__Instructions to follow__: The output should be the listing below, limited to the lines from the one with "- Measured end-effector" through the one with "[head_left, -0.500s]", exact and without pictures.

__Listed records__:
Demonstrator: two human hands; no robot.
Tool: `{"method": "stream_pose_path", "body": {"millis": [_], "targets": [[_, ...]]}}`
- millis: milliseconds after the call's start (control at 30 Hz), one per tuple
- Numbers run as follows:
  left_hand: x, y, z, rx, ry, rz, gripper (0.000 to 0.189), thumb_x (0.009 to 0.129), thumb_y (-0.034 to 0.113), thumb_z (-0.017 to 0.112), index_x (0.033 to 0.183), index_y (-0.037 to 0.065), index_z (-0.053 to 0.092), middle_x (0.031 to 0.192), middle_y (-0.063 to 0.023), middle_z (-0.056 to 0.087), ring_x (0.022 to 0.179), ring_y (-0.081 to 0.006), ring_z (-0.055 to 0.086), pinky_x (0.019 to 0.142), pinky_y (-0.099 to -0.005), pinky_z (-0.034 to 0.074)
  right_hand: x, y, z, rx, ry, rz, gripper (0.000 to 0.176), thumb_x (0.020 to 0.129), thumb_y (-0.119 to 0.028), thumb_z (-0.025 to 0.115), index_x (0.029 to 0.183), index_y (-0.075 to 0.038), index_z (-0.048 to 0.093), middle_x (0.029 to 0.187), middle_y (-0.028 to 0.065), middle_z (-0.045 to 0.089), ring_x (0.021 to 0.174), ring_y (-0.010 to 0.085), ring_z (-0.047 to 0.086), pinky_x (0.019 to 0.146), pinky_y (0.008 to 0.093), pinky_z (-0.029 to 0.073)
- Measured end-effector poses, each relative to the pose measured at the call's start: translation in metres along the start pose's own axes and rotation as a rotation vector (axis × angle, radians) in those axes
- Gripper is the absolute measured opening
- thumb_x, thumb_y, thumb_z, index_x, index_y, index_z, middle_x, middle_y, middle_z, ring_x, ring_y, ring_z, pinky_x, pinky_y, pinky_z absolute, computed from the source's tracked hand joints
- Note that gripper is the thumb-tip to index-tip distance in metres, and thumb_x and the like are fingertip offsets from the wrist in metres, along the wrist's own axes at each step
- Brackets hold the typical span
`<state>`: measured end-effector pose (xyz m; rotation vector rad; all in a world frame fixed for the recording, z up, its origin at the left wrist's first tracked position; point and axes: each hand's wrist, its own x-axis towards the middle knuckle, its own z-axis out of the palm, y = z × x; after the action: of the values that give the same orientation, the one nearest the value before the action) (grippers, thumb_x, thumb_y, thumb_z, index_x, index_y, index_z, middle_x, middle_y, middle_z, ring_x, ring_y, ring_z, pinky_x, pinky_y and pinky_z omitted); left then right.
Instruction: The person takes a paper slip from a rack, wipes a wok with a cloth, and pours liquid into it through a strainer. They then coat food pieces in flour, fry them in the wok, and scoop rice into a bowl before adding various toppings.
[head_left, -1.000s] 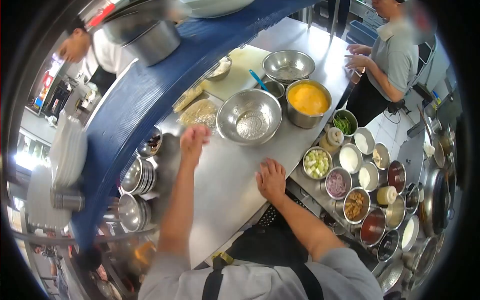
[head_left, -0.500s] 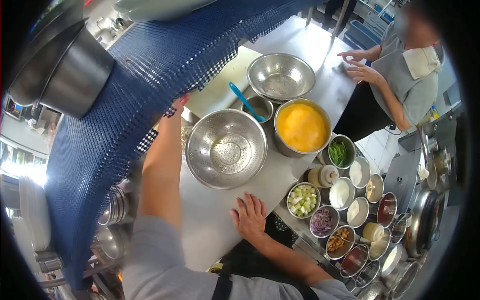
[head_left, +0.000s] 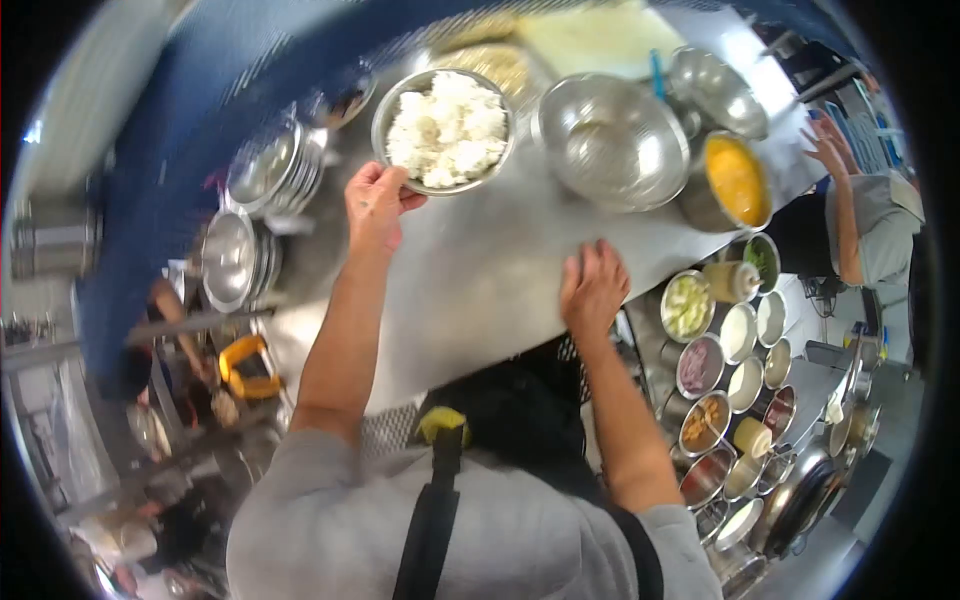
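My left hand (head_left: 378,203) grips the near rim of a metal bowl (head_left: 505,150) heaped with white rice (head_left: 448,128), thumb on top and fingers beneath. Resting on the steel counter (head_left: 470,290), my right hand (head_left: 597,283) lies flat with its fingers stretched out and holds nothing. Beyond it stands a large perforated metal colander (head_left: 612,140). To the right of the colander is a deep metal pot (head_left: 705,208) of yellow-orange liquid (head_left: 738,180).
Small metal containers hold cut pale-green vegetable (head_left: 687,305), sliced purple onion (head_left: 695,365) and other ingredients at right. Stacked metal bowls (head_left: 228,260) stand left. A cutting board (head_left: 590,40) lies at the back. A co-worker (head_left: 880,225) stands far right, hands raised.
My left hand has come out from under the blue mesh with the bowl of rice. My right hand stays on the counter. The view has turned to the left.
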<state>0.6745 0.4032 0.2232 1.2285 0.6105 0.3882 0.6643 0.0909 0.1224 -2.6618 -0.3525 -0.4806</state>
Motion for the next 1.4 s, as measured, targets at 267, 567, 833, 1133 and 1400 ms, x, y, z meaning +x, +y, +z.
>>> {"method": "stream_pose_path", "body": {"millis": [267,567,833,1133,1400], "targets": [[-0.096,-0.054,-0.085,-0.145,0.042,-0.193,0.010,0.089,0.012,0.064,0.088,0.003,0.058,0.081,-0.0083,0.065,0.076,-0.0175,0.068,0.066,-0.0337,0.059,-0.008,-0.004,0.005,-0.051,0.013,-0.025,0.038,0.094,-0.034,0.060,0.122,-0.009,0.062,0.134,0.0141,0.055,0.128,0.0347,0.047,0.108,0.0490,0.032],[-0.148,-0.005,-0.194,0.392,0.301,0.488,0.004,0.096,0.007,0.063,0.099,0.004,0.063,0.102,-0.0074,0.065,0.091,-0.0130,0.061,0.083,-0.0289,0.051,-0.009,-0.002,0.011,-0.047,0.055,-0.017,0.036,0.094,-0.034,0.059,0.119,-0.008,0.065,0.134,0.0141,0.056,0.126,0.0345,0.048,0.108,0.0494,0.032],[-0.152,0.036,-0.227,0.550,0.308,0.735,0.015,0.097,0.017,0.061,0.094,0.002,0.059,0.084,-0.0063,0.061,0.081,-0.0162,0.057,0.073,-0.0308,0.048,-0.013,0.030,0.043,-0.146,0.228,-0.216,0.027,0.091,-0.029,0.060,0.107,-0.007,0.059,0.116,0.0179,0.059,0.109,0.0378,0.055,0.094,0.0566,0.040],[-0.177,-0.075,-0.030,1.136,-0.981,0.670,0.035,0.085,0.023,0.069,0.113,0.004,0.062,0.115,-0.0238,0.064,0.110,-0.0342,0.064,0.093,-0.0434,0.050,-0.166,-0.014,-0.091,0.614,0.063,0.284,0.032,0.093,-0.037,0.062,0.084,-0.006,0.065,0.078,0.0146,0.065,0.073,0.0350,0.063,0.065,0.0434,0.049],[-0.204,-0.145,0.054,1.374,-1.031,1.182,0.054,0.075,0.009,0.065,0.126,-0.005,0.052,0.127,-0.0242,0.055,0.121,-0.0419,0.052,0.104,-0.0485,0.040,-0.575,0.033,-0.088,0.179,-0.189,1.846,0.026,0.079,-0.029,0.065,0.083,-0.005,0.074,0.100,0.0178,0.071,0.097,0.0348,0.069,0.083,0.0453,0.056]]}}
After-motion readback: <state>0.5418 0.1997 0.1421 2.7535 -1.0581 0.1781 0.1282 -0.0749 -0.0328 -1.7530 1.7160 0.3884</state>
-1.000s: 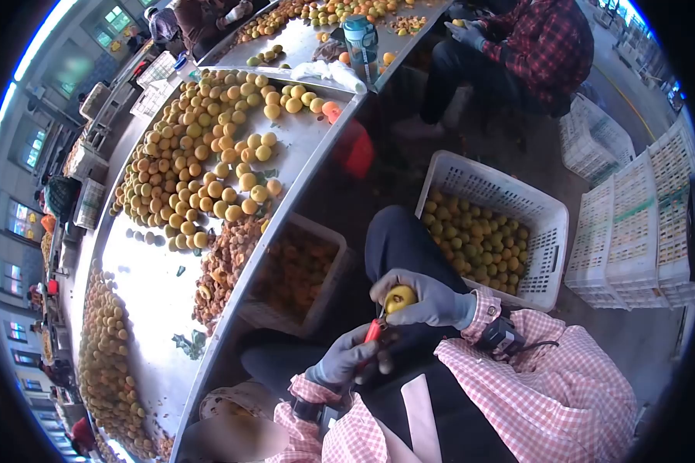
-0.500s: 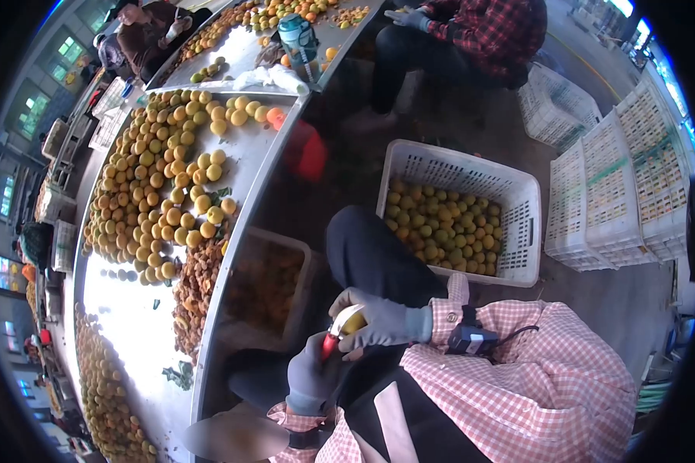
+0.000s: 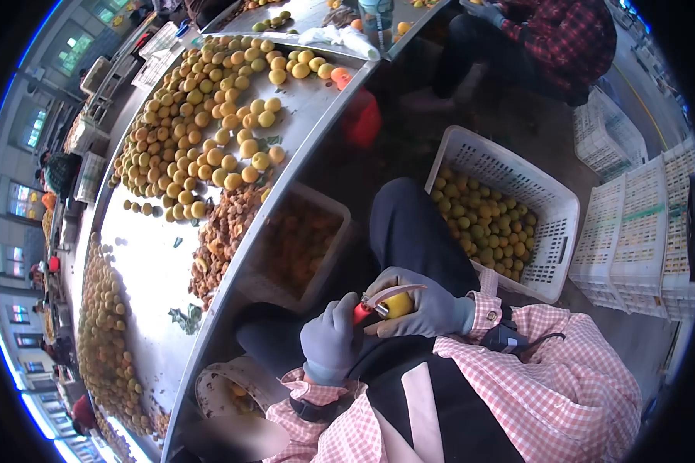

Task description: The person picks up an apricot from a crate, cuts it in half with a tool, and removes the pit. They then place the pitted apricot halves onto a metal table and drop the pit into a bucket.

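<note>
My left hand [image 3: 330, 343], in a grey glove, is closed around a red-handled peeler [image 3: 361, 312] with a metal head. Its head sits right at a yellow-green round fruit [image 3: 398, 305], which looks like a persimmon. My right hand [image 3: 428, 302], also gloved in grey, grips that fruit with the fingers curled round it. A thin, pinkish strip of peel [image 3: 398, 292] curves across the top of the fruit. Both hands are close together over my lap.
Left of me, a metal table [image 3: 158, 282] bears many round fruits [image 3: 185, 139] and a brown heap of peelings [image 3: 228, 228]. A white crate [image 3: 552, 255] of fruit stands by my knee; stacked crates [image 3: 633, 224] are farther right. A person [image 3: 548, 46] sits ahead.
The view has turned, so table and crate appear shifted to the right. A white bucket has come into view beside the table. The peel strip now sticks out past the fruit.
</note>
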The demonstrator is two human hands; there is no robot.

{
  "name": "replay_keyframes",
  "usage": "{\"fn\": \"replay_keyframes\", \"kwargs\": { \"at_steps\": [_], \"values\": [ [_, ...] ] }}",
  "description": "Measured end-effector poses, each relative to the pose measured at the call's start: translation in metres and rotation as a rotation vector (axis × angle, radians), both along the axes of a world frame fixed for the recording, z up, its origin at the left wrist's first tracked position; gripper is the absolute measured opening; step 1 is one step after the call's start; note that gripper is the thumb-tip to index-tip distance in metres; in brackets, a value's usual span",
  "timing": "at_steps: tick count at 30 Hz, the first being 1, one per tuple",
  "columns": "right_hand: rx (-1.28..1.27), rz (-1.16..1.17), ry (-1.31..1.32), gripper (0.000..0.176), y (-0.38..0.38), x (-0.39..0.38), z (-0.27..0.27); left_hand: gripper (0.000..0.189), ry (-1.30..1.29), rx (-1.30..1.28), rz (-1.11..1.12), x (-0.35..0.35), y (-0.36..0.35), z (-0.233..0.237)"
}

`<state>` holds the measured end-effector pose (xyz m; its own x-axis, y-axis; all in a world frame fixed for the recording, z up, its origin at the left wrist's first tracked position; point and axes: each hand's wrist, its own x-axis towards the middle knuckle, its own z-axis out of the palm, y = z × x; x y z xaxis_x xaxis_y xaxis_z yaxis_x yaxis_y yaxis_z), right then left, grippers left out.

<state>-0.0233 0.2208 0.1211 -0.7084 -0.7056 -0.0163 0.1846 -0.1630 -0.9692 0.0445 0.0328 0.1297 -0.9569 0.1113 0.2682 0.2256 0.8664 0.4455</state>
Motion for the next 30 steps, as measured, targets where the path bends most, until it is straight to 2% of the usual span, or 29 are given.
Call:
{"fn": "replay_keyframes", "kwargs": {
  "at_steps": [2, 4, 8, 10, 11, 13, 14, 16, 17, 19, 20, 21, 23, 24, 27, 28, 30],
  "values": [
    [-0.023, 0.001, -0.074, 0.041, -0.005, 0.002, 0.0, 0.044, 0.021, -0.06, 0.038, -0.001, -0.001, 0.001],
    [-0.076, -0.053, -0.185, 0.034, -0.009, 0.005, -0.001, 0.046, 0.072, -0.232, 0.063, -0.001, -0.002, 0.001],
    [-0.07, -0.088, -0.201, 0.025, -0.011, 0.003, -0.001, 0.052, 0.007, -0.21, 0.047, -0.001, 0.001, 0.001],
    [-0.011, -0.131, -0.154, 0.021, -0.012, 0.003, -0.004, 0.056, -0.056, -0.016, -0.011, -0.001, 0.002, -0.002],
    [-0.011, -0.133, -0.153, 0.021, -0.011, 0.003, -0.004, 0.056, -0.055, -0.015, -0.013, 0.001, 0.002, -0.004],
    [0.011, -0.15, -0.019, 0.019, -0.01, 0.002, -0.004, 0.055, -0.26, 0.145, -0.037, 0.005, 0.001, -0.007],
    [0.013, -0.152, -0.02, 0.019, -0.009, 0.001, -0.003, 0.055, -0.26, 0.146, -0.04, 0.005, 0.002, -0.007],
    [0.127, -0.107, 0.223, 0.024, -0.007, -0.002, 0.002, 0.047, -0.366, 0.545, -0.111, 0.005, 0.003, -0.006],
    [0.129, -0.109, 0.224, 0.024, -0.007, -0.002, -0.001, 0.047, -0.365, 0.546, -0.112, 0.004, 0.002, -0.005],
    [-0.006, -0.105, 0.188, 0.03, -0.01, -0.003, -0.004, 0.04, -0.382, 0.763, -0.002, 0.004, 0.001, -0.001],
    [0.04, -0.107, 0.04, 0.035, -0.007, 0.002, 0.003, 0.037, -0.368, 0.896, 0.071, 0.005, 0.004, -0.005],
    [0.04, -0.102, 0.043, 0.035, -0.007, 0.001, 0.007, 0.037, -0.364, 0.898, 0.074, 0.005, 0.002, -0.005],
    [0.003, -0.052, 0.011, 0.036, -0.009, 0.0, 0.011, 0.042, -0.132, 0.134, 0.076, 0.004, -0.005, -0.003],
    [0.028, -0.063, 0.014, 0.036, -0.01, 0.003, 0.008, 0.049, 0.003, 0.077, 0.078, 0.002, -0.004, -0.007],
    [-0.048, -0.102, -0.123, 0.034, -0.017, 0.005, 0.001, 0.05, 0.002, -0.069, 0.098, 0.003, -0.004, -0.003],
    [-0.048, -0.099, -0.123, 0.034, -0.017, 0.005, 0.002, 0.05, 0.003, -0.07, 0.102, 0.003, -0.004, -0.002],
    [-0.008, -0.106, -0.343, 0.032, -0.016, 0.004, 0.005, 0.053, -0.018, 0.02, 0.044, 0.003, -0.002, 0.0]
  ]
}}
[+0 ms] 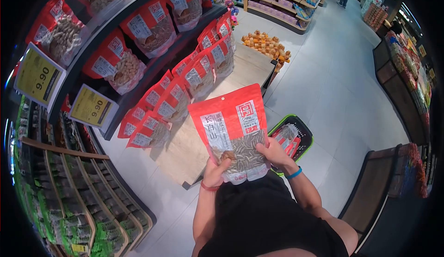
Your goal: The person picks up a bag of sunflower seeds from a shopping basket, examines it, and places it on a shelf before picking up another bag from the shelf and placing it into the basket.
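At chest height in the head view, a red bag [233,127] is held upright by both hands. The left hand [215,171] is closed on its lower left corner and the right hand [274,153] on its lower right edge. Just beyond stands a basket [308,139] on the floor, and similar packs [185,79] lie on the display at the left

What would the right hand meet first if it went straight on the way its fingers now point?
The right hand touches the red seed bag, so that comes first; beyond it the left hand probably lies in line, though depth is unclear.
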Tool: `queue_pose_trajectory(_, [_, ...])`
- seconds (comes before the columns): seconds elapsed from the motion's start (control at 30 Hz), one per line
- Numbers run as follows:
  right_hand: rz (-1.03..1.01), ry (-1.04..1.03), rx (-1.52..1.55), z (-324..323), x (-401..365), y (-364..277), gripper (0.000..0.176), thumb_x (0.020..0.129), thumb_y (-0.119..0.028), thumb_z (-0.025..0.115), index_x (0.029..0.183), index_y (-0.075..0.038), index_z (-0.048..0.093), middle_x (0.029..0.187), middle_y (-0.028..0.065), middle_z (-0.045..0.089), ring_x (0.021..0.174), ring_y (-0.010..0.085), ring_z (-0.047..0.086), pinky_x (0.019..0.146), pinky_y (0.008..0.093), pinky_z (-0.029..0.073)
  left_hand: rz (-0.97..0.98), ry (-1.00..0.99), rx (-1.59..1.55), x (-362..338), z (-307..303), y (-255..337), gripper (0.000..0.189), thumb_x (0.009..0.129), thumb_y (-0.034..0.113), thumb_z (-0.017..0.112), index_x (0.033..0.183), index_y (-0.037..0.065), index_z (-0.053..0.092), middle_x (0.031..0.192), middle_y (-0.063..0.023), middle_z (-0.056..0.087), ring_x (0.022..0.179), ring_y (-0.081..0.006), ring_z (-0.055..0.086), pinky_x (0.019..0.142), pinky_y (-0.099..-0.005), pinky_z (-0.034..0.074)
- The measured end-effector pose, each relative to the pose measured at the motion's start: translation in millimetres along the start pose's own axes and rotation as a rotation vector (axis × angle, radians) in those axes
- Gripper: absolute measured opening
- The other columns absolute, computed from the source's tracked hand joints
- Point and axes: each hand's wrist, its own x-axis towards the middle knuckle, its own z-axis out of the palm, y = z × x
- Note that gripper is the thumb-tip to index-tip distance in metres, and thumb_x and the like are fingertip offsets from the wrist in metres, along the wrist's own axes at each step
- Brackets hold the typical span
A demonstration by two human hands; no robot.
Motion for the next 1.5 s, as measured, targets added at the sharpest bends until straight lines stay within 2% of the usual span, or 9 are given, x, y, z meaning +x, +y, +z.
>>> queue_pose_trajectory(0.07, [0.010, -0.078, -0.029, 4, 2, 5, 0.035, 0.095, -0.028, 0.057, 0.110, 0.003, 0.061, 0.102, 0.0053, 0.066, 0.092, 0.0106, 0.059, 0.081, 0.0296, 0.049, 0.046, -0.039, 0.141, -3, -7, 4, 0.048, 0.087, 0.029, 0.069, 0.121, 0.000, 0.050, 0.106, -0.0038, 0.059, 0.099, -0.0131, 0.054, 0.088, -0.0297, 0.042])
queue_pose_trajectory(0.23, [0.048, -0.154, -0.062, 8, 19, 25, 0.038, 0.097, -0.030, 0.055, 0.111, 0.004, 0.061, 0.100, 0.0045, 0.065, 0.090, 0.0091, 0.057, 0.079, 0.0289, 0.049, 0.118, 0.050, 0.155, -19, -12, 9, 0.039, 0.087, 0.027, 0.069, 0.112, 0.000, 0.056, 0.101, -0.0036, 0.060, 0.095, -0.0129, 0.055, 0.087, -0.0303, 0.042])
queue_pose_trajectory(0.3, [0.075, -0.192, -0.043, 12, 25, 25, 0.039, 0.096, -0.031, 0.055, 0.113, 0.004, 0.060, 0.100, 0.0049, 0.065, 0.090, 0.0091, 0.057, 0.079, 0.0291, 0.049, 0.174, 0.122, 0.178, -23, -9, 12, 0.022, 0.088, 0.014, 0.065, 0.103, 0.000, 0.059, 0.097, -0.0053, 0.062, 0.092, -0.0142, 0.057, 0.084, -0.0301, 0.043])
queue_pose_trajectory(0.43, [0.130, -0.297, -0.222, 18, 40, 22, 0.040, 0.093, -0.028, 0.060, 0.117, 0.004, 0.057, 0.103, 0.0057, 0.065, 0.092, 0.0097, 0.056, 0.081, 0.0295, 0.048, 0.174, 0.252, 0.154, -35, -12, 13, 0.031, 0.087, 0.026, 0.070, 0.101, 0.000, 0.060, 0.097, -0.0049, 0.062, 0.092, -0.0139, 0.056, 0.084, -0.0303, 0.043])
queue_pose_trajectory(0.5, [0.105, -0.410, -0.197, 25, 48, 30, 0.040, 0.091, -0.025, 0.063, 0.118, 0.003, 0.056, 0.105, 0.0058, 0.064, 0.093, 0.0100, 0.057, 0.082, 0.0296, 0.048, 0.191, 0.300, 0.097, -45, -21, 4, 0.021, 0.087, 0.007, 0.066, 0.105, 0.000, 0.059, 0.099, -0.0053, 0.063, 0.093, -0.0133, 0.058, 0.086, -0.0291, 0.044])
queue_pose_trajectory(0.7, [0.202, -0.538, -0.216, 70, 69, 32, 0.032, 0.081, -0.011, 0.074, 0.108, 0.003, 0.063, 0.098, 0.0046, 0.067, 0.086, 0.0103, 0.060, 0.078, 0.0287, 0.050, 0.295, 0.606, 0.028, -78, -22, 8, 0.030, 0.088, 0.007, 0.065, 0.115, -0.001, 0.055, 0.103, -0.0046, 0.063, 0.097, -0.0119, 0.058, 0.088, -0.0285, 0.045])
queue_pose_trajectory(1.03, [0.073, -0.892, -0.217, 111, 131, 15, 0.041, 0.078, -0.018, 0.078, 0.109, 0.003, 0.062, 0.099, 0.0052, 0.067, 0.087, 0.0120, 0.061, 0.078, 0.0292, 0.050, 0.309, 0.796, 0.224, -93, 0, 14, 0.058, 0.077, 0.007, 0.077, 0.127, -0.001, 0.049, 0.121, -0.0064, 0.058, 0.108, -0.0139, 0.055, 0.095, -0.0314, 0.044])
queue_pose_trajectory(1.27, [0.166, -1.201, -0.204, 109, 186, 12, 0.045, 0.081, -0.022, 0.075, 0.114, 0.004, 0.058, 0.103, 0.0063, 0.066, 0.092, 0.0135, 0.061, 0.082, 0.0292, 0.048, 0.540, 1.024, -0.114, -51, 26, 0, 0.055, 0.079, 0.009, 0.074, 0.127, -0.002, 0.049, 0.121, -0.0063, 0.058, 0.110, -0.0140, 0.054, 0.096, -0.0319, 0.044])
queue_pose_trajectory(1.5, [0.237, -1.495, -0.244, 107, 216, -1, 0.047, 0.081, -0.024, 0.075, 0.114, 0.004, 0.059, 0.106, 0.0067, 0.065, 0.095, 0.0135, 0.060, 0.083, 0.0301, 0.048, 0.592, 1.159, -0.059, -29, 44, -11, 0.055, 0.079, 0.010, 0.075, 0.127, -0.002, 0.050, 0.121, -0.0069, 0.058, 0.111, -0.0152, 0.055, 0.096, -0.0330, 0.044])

__Solution below__:
- Measured end-effector poses, each relative to the pose measured at the call's start: translation in metres along the start pose's own axes and rotation as a rotation vector (axis × angle, radians) in those axes
- Gripper is the absolute measured opening
- thumb_x, thumb_y, thumb_z, index_x, index_y, index_z, middle_x, middle_y, middle_z, ring_x, ring_y, ring_z, pinky_x, pinky_y, pinky_z absolute, computed from the source's tracked hand joints
- Note that gripper is the thumb-tip to index-tip distance in metres, and thumb_x and the like are fingertip offsets from the wrist in metres, along the wrist's own axes at each step
- Brackets hold the typical span
`<state>`: measured end-effector pose (xyz m; rotation vector rad; all in a world frame fixed for the recording, z up, its origin at the left wrist's first tracked position; point and axes: each hand's wrist, its own x-axis towards the middle knuckle, its own z-axis out of the palm, y = z × x; after the action: of the values that give the same orientation, the one nearest the value before the action) (grippers, thumb_x, thumb_y, thumb_z, index_x, index_y, index_z, middle_x, middle_y, middle_z, ring_x, ring_y, ring_z, pinky_x, pinky_y and pinky_z omitted); left then right.
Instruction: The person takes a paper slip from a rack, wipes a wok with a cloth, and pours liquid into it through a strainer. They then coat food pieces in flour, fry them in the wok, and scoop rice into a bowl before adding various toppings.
[head_left, -1.000s] 
[head_left, -0.500s] 

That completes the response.